Vistos los preceptos legales citados y demás disposiciones normativas de general y pertinente aplicación
Fallo
En méritos de lo expuesto y con ESTIMACIÓN PARCIAL del recurso de apelación interpuesto por la representación procesal de la entidad mercantil «Kasas Rec Inmobiliaria, S.L.U.» frente a la sentencia dictada por la Ilma. Sra. Magistrada-Juez del Juzgado de Primera Instancia núm. 50 de los de Madrid en fecha 1 de marzo de 2007 , en los autos de procedimiento ordinario seguidos ante dicho órgano al núm. 0188/2005 , procede:
1.º REVOCAR PARCIALMENTE la sentencia recurrida en los exclusivos particulares de: a) Establecer que la estimación de la demanda principal es únicamente parcial y, en consecuencia, reducir la cantidad objeto de condena a la entidad recurrente « Kasas Rec Inmobiliaria, S.L.U.» a la suma de 195.328,90 euros.; y, b) en el extremo atinente a las costas de la primera instancia, de modo que no ha lugar a especial pronunciamiento en relación con las costas procesales ocasionadas con la sustanciación de las pretensiones de la demanda principal; y se ha de imponer a la demandada (actora reconvencional) vencida las costas procesales ocasionadas con la sustanciación de la demanda reconvencional, por su íntegro perecimiento.
2.º CONFIRMAR en lo restante, la sentencia de primer grado;
3.º NO HABER LUGAR a especial pronunciamiento respecto de las costas procesales ocasionadas en la sustanciación de esta alzada, debiendo satisfacer cada parte las ocasionadas a su instancia y las comunes por iguales partes.

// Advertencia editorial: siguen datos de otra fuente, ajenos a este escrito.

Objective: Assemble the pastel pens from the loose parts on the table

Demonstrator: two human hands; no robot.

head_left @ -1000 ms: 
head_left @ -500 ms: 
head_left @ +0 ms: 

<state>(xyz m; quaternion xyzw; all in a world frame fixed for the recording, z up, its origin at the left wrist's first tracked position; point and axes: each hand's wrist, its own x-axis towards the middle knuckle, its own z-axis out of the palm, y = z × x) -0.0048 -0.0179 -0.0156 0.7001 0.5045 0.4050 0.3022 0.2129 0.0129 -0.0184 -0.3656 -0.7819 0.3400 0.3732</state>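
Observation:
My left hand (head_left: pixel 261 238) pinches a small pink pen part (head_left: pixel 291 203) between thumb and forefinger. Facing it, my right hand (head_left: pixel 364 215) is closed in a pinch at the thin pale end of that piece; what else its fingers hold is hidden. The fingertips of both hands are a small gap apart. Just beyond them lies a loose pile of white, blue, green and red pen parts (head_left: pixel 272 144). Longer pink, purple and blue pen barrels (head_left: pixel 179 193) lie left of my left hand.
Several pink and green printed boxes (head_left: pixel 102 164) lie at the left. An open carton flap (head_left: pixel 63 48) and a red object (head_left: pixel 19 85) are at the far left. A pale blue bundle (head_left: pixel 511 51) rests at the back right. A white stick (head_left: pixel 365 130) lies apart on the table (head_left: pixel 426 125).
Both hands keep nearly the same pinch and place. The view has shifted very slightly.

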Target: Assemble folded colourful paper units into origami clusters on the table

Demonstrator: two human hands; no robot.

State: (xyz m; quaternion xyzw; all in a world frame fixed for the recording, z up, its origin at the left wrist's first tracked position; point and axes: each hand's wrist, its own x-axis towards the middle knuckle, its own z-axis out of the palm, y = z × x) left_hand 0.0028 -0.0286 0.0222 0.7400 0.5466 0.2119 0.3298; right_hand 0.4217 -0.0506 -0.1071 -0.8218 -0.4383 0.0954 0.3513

Notifíquese la presente resolución a las partes en forma legal, previniéndoles que contra la misma NO CABE interponer recurso alguno ordinario, sin perjuicio de lo establecido en la LEC 1/2000 respecto de los extraordinarios.
Así por esta nuestra sentencia, de la que se unirá certificación literal al Rollo de la Sala, núm. 0447/2007 , lo pronunciamos, mandamos y firmamos.
PUBLICACIÓN.- Firmada la anterior resolución es entregada en esta Secretaría para su notificación, dándose publicidad en legal forma, y se expide certificación literal de la misma para su unión al rollo. Certifico.